In fiscal 2011, we expect to spend a total of $12 to $15 million on capital expenditures. Capital spending through the thirteen weeks ended April 2, 2011 totaled $2.3 million, on track with our full year plans. Capital spending in fiscal 2011 is primarily for the continued installation and upgrades of central office information technology systems, the opening of six new stores and the relocation of four stores.
We believe that cash generated from operations and borrowings under our credit agreement will be sufficient to fund our working capital and other cash flow requirements for the near future. Our credit agreement expires on December 31, 2012.
On February 20, 2007, we announced that our board of directors had authorized a $25 million share repurchase program of our outstanding common stock. On March 10, 2008, we announced an expansion of our share repurchase program to $50 million. On March 2, 2011, we announced that our share repurchase program had been extended to March 31, 2012. We currently intend to purchase up to an aggregate of $50 million of our common stock in the open market (including through 10b5-1 plans), through privately negotiated transactions or through an accelerated repurchase transaction. The primary source of funding for the program is expected to be cash on hand. The timing and amount of share repurchases, if any, will depend on price, market conditions, applicable regulatory requirements, and other factors. The program does not require us to repurchase any specific number of shares and may be modified, suspended or terminated at any time without prior notice. Shares repurchased under the program will be subsequently retired. As of May 9, 2011, approximately 3.4 million shares at an average price of $8.53 per share have been repurchased under this program for an aggregate amount of $28.8 million, leaving $21.2 million of availability under the program.
Off-Balance Sheet Arrangements
We hold a minority interest in Ridemakerz, which is accounted for under the equity method. We purchased a call option from a group of other Ridemakerz investors for $150,000 for 1.25 million Ridemakerz common units at an exercise price of $1.25 per unit. The call option was immediately exercisable and expires April 30, 2012. Simultaneously, we granted a put option to the same group of investors for 1.25 million common units at an exercise price of $0.50 per unit. The put option was exercisable on April 30, 2008 and expires on April 30, 2012. As of April 3, 2010, the book value of our investment in Ridemakerz had been reduced to zero.
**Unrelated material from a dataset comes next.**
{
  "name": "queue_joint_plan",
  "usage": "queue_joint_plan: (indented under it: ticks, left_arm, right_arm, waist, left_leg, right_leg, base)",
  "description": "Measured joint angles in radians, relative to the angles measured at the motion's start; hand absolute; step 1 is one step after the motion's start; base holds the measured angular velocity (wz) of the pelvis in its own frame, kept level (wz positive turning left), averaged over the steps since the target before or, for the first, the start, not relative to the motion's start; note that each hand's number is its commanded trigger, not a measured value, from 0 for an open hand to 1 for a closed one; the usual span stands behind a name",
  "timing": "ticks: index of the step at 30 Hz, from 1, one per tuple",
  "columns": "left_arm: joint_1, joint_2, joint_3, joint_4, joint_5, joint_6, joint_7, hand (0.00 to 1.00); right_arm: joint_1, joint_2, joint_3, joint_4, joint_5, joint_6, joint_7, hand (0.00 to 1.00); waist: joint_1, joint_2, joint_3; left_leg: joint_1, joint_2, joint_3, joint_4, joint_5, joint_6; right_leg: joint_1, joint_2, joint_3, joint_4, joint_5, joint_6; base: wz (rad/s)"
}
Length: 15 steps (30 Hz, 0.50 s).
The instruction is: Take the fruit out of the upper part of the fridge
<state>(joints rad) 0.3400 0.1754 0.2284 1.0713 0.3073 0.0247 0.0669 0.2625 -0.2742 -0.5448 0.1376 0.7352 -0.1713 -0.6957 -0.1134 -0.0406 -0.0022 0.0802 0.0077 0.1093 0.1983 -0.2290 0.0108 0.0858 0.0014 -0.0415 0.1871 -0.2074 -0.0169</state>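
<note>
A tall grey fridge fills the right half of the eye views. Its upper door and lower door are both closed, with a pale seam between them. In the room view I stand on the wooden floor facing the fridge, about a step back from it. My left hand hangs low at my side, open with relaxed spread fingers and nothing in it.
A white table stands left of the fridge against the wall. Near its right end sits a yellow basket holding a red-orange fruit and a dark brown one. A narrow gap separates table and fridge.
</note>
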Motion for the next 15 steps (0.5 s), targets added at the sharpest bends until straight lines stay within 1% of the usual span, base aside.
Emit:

We still retained an ownership interest of approximately 17%. Under the current agreements, we could own up to approximately 26% of fully diluted equity in Ridemakerz.
Inflation
We do not believe that inflation has had a material adverse impact on our business or operating results during the periods presented. We cannot provide assurance, however, that our business will not be affected by inflation in the future.
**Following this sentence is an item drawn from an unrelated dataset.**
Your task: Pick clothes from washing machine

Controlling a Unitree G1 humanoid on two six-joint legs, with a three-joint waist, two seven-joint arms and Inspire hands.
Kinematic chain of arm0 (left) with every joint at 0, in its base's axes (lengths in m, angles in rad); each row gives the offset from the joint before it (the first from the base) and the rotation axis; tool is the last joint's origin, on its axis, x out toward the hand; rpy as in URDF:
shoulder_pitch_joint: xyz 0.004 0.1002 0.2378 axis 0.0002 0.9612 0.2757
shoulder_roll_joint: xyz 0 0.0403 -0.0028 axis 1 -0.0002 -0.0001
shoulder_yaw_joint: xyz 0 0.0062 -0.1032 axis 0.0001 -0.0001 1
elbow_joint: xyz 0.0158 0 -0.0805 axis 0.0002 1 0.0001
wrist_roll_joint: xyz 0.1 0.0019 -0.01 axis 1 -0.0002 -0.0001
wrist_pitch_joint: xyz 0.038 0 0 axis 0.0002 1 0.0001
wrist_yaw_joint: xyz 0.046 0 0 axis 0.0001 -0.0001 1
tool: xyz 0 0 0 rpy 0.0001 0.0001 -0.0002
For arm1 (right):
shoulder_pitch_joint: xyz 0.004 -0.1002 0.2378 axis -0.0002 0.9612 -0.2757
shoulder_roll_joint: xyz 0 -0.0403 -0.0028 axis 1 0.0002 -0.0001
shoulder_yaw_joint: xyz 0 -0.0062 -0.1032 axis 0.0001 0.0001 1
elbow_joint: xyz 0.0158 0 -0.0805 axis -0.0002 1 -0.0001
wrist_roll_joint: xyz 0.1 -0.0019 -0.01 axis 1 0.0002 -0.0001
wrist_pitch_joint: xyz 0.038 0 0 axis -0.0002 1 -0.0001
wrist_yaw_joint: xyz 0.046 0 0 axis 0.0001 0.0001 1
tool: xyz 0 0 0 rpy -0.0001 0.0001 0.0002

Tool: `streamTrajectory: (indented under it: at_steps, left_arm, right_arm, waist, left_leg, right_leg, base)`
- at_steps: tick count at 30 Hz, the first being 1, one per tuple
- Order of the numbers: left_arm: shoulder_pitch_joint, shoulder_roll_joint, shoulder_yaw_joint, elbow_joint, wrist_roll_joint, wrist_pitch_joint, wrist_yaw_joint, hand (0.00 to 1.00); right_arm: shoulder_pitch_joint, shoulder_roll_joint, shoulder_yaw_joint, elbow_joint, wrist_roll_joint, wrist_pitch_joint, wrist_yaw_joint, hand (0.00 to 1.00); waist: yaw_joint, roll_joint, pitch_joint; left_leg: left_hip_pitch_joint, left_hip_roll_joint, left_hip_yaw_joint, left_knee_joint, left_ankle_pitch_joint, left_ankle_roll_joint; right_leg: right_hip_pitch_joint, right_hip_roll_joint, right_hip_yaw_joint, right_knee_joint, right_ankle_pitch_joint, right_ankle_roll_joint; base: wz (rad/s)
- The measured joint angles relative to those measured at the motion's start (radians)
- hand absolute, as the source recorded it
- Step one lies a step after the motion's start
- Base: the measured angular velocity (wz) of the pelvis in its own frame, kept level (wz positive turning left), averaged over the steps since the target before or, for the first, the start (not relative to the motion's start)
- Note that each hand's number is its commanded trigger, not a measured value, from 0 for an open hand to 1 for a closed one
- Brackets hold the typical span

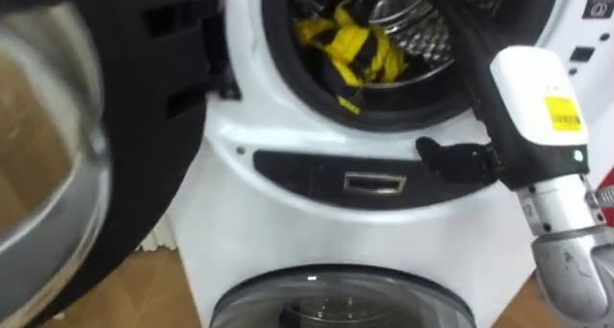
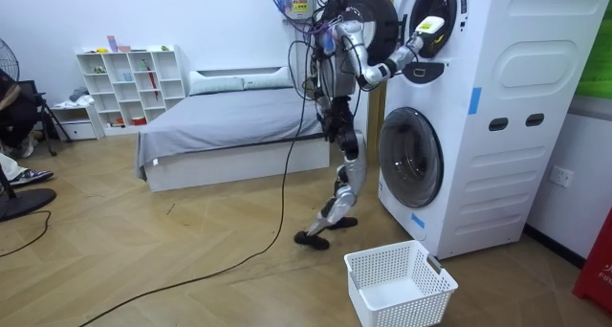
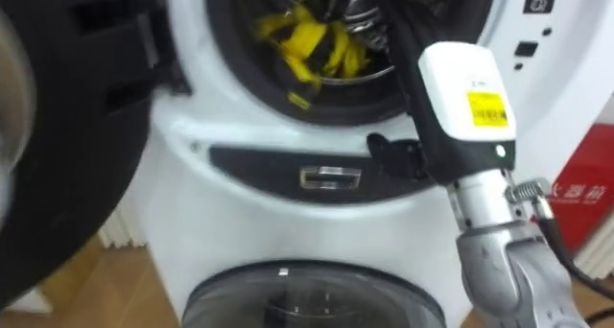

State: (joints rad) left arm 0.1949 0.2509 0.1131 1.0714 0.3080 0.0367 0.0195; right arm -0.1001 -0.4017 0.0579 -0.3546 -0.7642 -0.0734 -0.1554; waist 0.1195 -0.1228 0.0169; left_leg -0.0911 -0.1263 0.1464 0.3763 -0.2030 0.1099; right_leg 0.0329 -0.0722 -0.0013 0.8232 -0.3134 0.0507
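Our right hand reaches over the door opening's lower rim of the washing machine into the drum; we cannot tell whether it is apart or clamped. Beyond, the yellow-and-black cloth lies bunched, long axis pointing down toward that rim.

The clothes are lying inside the drum of the upper washing machine, toward its front lip. Its door is hanging open on the left of the opening. The right hand is reaching in over the right side of the rim, close beside the clothes. A second drum door is sitting directly below. The robot is standing before the stacked machines, with the basket resting on the floor near their base. The bed is lying behind the robot, and the shelf is standing to the room view's left of it.
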Motion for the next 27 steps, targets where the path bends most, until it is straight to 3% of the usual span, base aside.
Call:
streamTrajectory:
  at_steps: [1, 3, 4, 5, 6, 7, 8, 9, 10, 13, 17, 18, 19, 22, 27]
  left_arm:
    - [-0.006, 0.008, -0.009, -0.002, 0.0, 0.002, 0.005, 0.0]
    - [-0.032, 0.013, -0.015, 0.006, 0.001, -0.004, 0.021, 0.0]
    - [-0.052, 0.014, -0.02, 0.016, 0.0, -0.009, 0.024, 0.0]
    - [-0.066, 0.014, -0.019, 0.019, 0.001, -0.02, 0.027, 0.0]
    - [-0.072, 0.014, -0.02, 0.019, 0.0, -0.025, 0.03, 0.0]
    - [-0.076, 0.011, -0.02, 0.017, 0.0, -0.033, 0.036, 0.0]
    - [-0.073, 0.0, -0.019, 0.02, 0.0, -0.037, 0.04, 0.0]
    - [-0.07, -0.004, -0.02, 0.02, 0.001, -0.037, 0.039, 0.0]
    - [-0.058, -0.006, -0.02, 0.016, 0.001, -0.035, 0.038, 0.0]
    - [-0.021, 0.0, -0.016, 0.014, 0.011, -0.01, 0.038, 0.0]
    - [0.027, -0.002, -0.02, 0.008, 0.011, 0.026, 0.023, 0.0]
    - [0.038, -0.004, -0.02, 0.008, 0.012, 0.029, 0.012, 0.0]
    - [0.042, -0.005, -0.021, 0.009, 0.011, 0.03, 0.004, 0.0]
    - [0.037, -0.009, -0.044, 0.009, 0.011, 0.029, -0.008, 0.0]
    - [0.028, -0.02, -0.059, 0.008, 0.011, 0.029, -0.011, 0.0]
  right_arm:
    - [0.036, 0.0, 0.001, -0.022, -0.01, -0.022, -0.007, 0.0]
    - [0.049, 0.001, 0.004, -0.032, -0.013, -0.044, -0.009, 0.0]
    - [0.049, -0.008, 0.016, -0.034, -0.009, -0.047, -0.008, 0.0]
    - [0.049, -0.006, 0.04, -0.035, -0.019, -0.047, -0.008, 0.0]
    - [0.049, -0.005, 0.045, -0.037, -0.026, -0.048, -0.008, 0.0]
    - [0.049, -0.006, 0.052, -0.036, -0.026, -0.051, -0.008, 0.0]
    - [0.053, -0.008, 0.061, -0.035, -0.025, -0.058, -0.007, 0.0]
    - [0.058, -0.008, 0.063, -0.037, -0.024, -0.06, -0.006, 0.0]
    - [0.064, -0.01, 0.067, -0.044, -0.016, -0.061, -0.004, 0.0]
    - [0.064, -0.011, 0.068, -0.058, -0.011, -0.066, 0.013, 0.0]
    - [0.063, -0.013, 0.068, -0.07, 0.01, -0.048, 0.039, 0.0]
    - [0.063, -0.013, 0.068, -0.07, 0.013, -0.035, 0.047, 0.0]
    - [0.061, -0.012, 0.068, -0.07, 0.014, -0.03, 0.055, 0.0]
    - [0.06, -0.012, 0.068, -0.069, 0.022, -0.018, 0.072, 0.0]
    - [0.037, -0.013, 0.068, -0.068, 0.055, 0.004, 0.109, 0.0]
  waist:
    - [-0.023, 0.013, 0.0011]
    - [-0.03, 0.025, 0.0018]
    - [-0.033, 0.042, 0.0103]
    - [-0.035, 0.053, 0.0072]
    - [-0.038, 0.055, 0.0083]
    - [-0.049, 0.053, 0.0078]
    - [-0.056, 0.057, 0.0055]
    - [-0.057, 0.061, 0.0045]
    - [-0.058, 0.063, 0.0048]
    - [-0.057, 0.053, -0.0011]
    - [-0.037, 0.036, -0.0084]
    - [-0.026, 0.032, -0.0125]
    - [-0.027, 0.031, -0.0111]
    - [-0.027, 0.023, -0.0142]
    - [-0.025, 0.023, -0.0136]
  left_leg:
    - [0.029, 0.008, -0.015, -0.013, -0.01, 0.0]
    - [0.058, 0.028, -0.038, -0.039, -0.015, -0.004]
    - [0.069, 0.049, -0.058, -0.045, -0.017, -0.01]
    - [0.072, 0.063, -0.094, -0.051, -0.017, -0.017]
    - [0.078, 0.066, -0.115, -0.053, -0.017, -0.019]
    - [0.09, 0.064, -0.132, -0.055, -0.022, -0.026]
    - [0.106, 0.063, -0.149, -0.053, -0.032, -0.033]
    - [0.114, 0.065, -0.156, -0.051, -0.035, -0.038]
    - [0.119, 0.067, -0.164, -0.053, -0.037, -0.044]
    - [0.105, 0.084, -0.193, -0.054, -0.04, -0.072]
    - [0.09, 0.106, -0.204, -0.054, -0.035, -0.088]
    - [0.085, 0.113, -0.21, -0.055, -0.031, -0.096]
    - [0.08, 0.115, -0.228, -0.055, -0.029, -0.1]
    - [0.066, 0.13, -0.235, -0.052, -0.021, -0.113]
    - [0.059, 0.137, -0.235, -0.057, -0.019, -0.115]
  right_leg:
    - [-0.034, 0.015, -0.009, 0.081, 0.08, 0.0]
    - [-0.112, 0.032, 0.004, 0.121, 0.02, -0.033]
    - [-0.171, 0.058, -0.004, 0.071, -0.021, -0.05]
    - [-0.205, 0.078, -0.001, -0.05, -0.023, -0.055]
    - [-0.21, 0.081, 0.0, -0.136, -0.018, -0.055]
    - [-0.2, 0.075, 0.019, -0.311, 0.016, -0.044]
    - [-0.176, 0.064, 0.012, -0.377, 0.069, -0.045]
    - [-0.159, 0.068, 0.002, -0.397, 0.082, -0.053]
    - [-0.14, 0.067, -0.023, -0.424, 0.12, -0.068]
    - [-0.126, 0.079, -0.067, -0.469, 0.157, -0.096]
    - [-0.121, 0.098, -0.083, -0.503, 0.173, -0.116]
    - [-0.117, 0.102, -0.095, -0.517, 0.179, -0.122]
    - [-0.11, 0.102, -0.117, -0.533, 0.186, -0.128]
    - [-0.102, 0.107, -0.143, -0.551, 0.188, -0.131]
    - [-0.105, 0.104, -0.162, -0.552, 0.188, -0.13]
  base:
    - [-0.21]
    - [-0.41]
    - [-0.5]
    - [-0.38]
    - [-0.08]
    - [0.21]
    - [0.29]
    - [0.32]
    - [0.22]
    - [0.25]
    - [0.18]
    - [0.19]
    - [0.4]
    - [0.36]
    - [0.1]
Critical Accounting Estimates
The preparation of financial statements in conformity with U.S. GAAP requires the appropriate application of certain accounting policies, which require us to make estimates and assumptions about future events and their impact on amounts reported in our financial statements and related notes. Since future events and their impact cannot be determined with certainty, the actual results will inevitably differ from our estimates. Such differences could be material to the financial statements.
We believe application of accounting policies, and the estimates inherently required therein, are reasonable. These accounting policies and estimates, including those related to inventory, long-lived assets, goodwill, revenue recognition and income taxes, are reevaluated on an ongoing basis, and adjustments are made when facts and circumstances dictate a change. Historically, we have found our application of accounting policies to be appropriate, and actual results have not differed materially from those determined using necessary estimates.
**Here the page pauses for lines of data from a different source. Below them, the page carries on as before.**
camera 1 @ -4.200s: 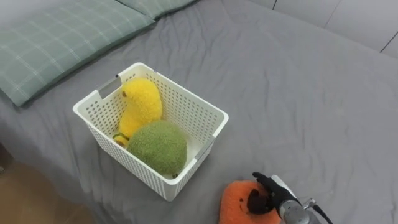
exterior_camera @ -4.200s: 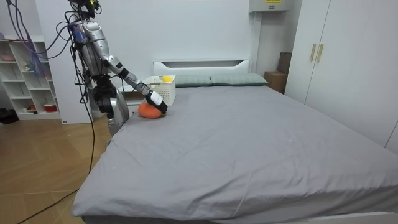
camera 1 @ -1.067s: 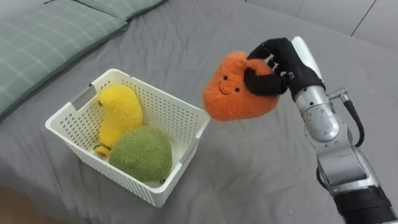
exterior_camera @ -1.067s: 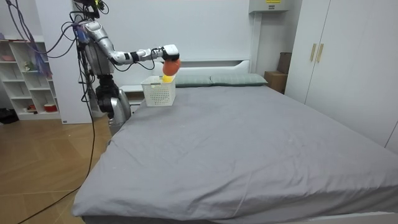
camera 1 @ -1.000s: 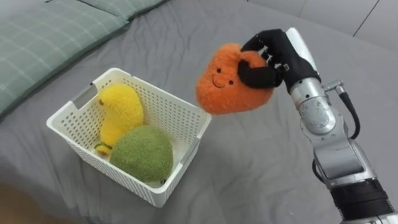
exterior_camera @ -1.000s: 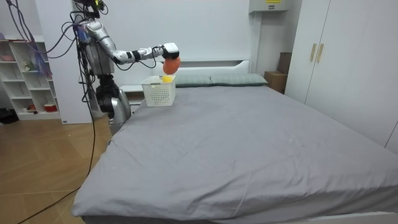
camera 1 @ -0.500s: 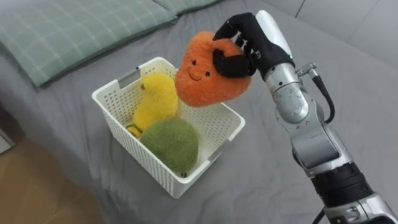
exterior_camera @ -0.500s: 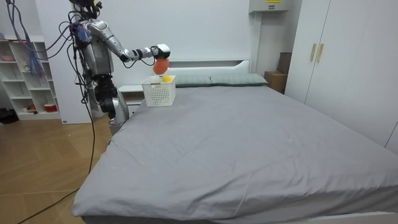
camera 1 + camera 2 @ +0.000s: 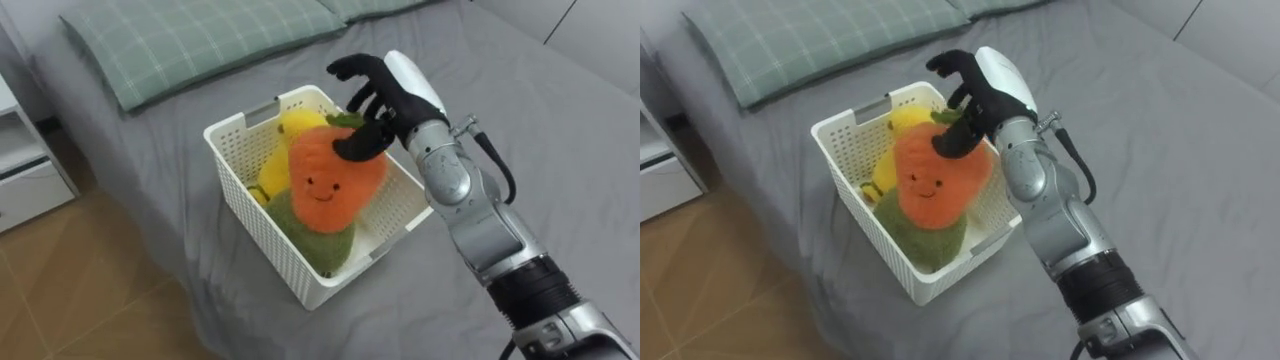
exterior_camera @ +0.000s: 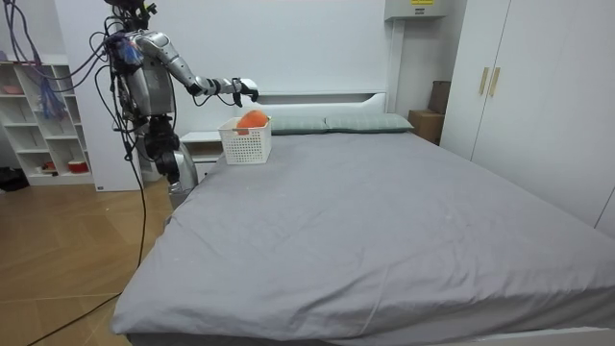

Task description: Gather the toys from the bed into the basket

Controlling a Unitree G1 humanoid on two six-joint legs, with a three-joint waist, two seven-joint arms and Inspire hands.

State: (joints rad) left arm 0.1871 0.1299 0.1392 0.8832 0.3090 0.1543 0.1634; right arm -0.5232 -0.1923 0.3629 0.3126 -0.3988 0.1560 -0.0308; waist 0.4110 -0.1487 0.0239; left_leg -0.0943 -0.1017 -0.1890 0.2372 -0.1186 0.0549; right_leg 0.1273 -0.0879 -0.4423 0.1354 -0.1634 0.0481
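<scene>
Grey bedding covers the wide bed (image 9: 560, 110), with green checked pillows (image 9: 200, 35) at its head, a white bedside cabinet (image 9: 25, 150) on the wooden floor (image 9: 100, 290) beside it, and white wardrobes (image 10: 500, 86) along the far side in the room view. Near the bed's edge stands a white perforated basket (image 9: 255, 220), and the robot stands at that corner with its right arm stretched over it. Inside the basket a yellow plush toy (image 9: 272, 172) leans at the back and a green plush toy (image 9: 325, 245) lies in front. The orange plush toy (image 9: 325, 185) sits on top of both, face outward. The right hand (image 9: 395, 90) hovers just above the orange toy with fingers spread and gripping nothing; its thumb lies over the toy's top edge, though contact cannot be told.
</scene>
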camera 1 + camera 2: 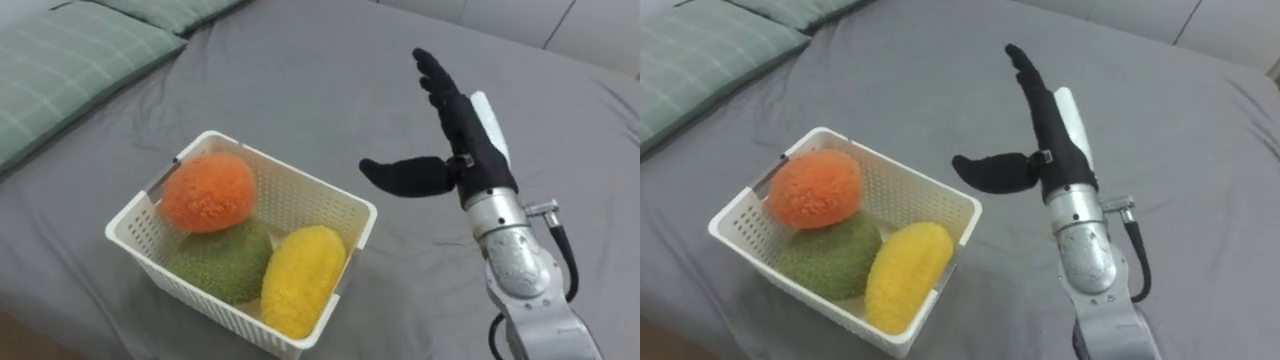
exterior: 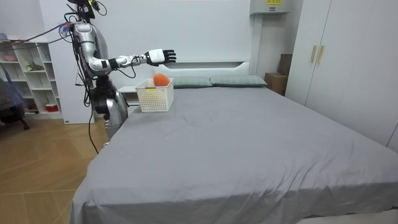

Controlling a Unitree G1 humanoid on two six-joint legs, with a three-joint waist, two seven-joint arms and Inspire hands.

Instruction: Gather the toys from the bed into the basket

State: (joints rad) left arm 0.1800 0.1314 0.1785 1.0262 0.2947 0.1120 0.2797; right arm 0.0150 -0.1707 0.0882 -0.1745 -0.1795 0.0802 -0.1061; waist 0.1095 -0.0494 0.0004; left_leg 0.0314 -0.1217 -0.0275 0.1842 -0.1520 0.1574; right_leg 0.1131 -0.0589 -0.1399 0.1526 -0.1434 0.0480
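White plastic basket [image 1: 290,200] on the grey bed [image 1: 300,80] holding an orange plush toy [image 1: 207,192], a green plush toy [image 1: 215,262] and a yellow plush toy [image 1: 303,278]; the robot's right hand [image 1: 462,135] hovers beside it, fingers straight, empty

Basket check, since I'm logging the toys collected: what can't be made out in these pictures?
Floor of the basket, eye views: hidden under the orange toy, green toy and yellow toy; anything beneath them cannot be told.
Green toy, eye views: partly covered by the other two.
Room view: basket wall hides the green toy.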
Our critical accounting policies and estimates are discussed in and should be read in conjunction with our annual report on Form 10-K, as filed with the Securities and Exchange Commission on March 17, 2011, which includes audited consolidated financial statements for our 2010, 2009 and 2008 fiscal years. There have been no material changes to the critical accounting policies and estimates disclosed in the 2010 Form 10-K.
Recent Accounting Pronouncements
There are no new accounting pronouncements for which adoption is expected to have a material effect on the Company’s financial statements in future accounting periods.
Item 3. Quantitative and Qualitative Disclosures About Market Risk.
Our market risks relate primarily to changes in interest rates, and we bear this risk in two specific ways. First, our revolving credit facility carries a variable interest rate that is tied to market indices and, therefore, our results of operations and our cash flows can be impacted by changes in interest rates. Outstanding balances under our credit facility bear interest at LIBOR plus 1.8%. We had no borrowings outstanding during the fiscal 2011 first quarter. Accordingly, a 100 basis point change in interest rates would result in no material change to our annual interest expense. The second component of interest rate risk involves the short term investment of excess cash in short term, investment grade interest-bearing securities. These investments are considered to be cash equivalents and are shown that way on our balance sheet. If there are changes in interest rates, those changes would affect the investment income we earn on these investments and, therefore, impact our cash flows and results of operations.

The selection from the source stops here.